To make up for the blandness of Wolfgang as a character (though beautifully danced, with subtext for any slash lover out there), his Rothbart was remarkable. A greedy, powerful magician with the owl-ness of his being underlined more by his intelligence than his wings. His dancing was forceful and enthralling, much like Odile’s, and the two also had parts danced together which were very interesting to watch. In connection to Rothbart, Letestu’s Odile made perfect sense and it was in those instances where her characterisation more than stood out but also fell into place with the rest of the show. The fourth act was an epic tragedy, with Odette and Rothbart coming together in the shape of birds, leaving Sigfried behind to mourn his flawed choice. In comparison to the Russian fourth act, it wasn’t an as emotionally high rollercoaster ride, but rather a slowly building calamity that finally breaks all ties that were formed throughout the story. First with Sigfried and Odette meeting again and then with the lovers torn apart at the entrance of Rothbart. In the choreography of the fight between Sigfried and Rothbart, the true masculinity and power of the danseur noble – both of them, but especially Paquette – becomes evident. It is an almost pointed contrast to the softness and femininity of Letestu’s Odette and only adds to the darkness of the entire piece. I had tears in my eyes when the first scene was re-enacted again at the end, but this time with the entire story to emphasize exactly how great a loss it is to the prince – Rothbart and Odette disappearing into the fog together, flying away in the shape of two birds. An owl and a swan.
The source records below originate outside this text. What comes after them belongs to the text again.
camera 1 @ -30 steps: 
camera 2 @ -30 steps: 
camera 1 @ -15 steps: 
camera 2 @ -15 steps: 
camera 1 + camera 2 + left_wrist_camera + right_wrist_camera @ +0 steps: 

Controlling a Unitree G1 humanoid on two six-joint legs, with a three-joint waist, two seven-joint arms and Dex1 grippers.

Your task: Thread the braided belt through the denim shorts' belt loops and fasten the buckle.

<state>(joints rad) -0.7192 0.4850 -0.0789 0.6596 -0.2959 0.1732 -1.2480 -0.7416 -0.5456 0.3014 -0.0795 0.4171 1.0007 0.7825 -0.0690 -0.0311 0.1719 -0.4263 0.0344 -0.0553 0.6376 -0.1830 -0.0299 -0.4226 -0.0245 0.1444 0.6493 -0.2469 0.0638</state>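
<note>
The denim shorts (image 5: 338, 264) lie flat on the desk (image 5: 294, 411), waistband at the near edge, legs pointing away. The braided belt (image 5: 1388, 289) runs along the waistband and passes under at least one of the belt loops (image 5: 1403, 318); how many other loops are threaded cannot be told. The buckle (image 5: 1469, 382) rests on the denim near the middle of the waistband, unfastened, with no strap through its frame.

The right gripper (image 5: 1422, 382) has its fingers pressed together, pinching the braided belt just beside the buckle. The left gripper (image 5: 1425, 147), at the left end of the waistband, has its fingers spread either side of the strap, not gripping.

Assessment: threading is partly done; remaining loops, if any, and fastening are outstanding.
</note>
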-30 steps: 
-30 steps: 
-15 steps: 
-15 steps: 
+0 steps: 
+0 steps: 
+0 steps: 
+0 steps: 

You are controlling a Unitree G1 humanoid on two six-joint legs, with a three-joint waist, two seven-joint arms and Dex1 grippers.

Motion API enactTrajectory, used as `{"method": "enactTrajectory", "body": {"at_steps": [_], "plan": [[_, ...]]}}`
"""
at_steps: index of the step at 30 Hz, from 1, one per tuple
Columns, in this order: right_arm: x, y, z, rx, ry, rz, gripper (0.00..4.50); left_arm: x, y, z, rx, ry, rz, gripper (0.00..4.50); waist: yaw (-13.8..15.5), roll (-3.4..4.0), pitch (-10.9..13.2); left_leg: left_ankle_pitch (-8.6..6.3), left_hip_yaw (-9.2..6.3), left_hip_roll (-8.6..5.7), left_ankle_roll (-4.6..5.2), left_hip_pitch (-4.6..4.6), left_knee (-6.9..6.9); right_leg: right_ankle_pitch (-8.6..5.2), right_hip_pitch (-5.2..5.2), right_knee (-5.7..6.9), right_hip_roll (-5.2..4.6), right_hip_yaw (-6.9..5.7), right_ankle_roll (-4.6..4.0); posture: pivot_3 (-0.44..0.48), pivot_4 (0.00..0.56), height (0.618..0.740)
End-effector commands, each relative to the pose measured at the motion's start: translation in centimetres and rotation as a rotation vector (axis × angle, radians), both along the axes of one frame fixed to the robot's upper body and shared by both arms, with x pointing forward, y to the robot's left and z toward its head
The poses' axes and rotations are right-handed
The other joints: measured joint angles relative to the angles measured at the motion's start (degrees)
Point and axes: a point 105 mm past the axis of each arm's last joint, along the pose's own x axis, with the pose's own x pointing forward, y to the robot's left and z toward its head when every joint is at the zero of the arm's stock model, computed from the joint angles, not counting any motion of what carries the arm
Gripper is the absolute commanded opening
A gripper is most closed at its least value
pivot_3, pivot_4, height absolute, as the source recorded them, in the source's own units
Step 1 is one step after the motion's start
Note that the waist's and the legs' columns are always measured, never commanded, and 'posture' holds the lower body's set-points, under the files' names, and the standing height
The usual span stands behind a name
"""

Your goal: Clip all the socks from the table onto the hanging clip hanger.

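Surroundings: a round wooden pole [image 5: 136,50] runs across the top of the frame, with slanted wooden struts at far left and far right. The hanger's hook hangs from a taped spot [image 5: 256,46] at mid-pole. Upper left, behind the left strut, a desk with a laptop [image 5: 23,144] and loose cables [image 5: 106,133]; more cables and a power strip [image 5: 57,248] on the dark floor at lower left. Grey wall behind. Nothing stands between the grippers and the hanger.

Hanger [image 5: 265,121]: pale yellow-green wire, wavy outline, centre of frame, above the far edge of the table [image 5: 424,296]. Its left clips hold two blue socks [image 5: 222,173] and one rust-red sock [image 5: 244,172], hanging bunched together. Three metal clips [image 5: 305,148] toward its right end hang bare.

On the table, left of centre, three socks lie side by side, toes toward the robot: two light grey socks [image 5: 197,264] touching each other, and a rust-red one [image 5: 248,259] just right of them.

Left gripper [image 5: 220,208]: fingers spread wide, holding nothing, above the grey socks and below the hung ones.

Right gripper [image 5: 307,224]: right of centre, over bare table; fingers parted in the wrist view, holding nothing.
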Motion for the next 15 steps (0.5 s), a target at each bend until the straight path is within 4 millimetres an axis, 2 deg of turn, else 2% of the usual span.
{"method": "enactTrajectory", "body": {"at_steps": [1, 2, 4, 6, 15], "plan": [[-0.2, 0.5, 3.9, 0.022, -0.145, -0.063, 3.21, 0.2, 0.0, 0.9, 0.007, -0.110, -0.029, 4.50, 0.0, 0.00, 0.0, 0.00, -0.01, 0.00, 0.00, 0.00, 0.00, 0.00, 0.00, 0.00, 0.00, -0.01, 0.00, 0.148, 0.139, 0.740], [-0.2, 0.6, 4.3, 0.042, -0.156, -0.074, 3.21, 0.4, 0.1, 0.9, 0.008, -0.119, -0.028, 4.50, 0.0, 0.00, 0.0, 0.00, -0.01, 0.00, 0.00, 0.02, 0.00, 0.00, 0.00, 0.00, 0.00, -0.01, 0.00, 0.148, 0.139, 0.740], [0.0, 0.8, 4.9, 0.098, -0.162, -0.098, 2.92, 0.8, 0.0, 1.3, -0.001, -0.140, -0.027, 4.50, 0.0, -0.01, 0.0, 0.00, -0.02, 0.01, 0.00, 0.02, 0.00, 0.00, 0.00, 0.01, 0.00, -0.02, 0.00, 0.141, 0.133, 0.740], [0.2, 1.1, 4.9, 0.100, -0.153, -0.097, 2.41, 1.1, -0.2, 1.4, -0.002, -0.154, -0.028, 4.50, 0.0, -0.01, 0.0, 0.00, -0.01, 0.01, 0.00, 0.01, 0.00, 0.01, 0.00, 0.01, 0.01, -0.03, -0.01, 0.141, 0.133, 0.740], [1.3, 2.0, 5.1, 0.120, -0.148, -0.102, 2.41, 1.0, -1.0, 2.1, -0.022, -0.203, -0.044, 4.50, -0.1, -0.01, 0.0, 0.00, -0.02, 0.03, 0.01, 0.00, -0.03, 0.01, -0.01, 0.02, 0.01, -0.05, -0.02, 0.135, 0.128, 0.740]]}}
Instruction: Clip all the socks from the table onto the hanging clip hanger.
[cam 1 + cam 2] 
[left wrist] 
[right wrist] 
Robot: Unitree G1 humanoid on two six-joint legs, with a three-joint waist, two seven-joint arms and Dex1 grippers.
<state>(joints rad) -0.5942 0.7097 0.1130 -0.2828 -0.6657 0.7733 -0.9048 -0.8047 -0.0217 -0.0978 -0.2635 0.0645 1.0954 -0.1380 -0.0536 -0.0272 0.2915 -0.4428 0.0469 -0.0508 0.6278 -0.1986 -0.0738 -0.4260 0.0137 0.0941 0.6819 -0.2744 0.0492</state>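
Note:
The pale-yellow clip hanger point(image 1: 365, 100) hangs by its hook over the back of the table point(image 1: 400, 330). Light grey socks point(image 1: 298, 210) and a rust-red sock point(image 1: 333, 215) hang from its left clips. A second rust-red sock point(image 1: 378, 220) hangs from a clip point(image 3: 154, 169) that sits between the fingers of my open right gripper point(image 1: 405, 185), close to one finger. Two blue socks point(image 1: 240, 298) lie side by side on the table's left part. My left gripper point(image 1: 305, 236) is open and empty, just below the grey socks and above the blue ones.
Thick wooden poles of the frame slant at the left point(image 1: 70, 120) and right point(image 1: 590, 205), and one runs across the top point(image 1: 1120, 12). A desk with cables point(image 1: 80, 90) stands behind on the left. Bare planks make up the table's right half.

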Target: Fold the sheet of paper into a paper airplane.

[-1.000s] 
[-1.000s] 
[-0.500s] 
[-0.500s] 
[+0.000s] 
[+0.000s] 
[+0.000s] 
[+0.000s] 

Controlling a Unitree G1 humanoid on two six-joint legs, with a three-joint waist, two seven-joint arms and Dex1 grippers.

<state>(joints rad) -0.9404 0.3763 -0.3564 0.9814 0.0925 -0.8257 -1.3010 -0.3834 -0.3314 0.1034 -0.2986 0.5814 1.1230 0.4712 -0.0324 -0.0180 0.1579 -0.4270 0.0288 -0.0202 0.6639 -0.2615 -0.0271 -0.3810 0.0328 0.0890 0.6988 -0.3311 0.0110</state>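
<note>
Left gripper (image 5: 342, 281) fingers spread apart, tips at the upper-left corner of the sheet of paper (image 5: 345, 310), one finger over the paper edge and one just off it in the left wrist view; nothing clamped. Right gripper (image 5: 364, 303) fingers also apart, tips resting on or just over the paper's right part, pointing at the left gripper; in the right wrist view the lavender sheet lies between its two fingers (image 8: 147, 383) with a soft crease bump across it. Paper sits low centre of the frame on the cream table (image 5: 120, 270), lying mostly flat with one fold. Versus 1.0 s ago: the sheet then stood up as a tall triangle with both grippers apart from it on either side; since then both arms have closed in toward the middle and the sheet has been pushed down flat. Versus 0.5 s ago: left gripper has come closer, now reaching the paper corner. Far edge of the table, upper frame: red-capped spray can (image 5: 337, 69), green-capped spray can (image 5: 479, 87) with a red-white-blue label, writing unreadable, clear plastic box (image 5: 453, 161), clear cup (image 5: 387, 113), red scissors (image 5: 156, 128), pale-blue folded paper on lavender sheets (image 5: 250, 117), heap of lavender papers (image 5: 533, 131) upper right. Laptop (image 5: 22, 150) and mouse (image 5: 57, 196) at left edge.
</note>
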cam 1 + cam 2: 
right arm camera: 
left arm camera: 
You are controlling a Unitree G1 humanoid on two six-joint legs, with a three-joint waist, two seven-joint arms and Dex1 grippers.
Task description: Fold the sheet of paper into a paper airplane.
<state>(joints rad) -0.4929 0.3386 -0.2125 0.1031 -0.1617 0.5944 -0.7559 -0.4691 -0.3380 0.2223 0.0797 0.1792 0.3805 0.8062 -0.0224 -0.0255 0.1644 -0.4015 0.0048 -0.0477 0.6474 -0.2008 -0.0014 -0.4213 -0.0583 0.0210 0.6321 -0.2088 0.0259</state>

Conclusively, I will say that I did enjoy both performances, though the French more so. Although the ensemble wasn’t as potent as the Russian corps de ballet, the choreography seemed to also reflect this, most of the attention on the three leads instead of fanned out over a bigger character chart. The Russian version shone especially in the third but also the fourth act, although the entire composition leading up to these two final acts is slow and not very engaging which might have made me turn off the DVD before time. What a shame that would have been!

With a point system of 6 pointe shoes max;

I give the Russian 3/6 as a reward for the Mariinsky corps de ballet’s hard work.

The French I give 5/6 for a largely strong interpretation of the story and a genuinely high quality interpretation of the three lead characters.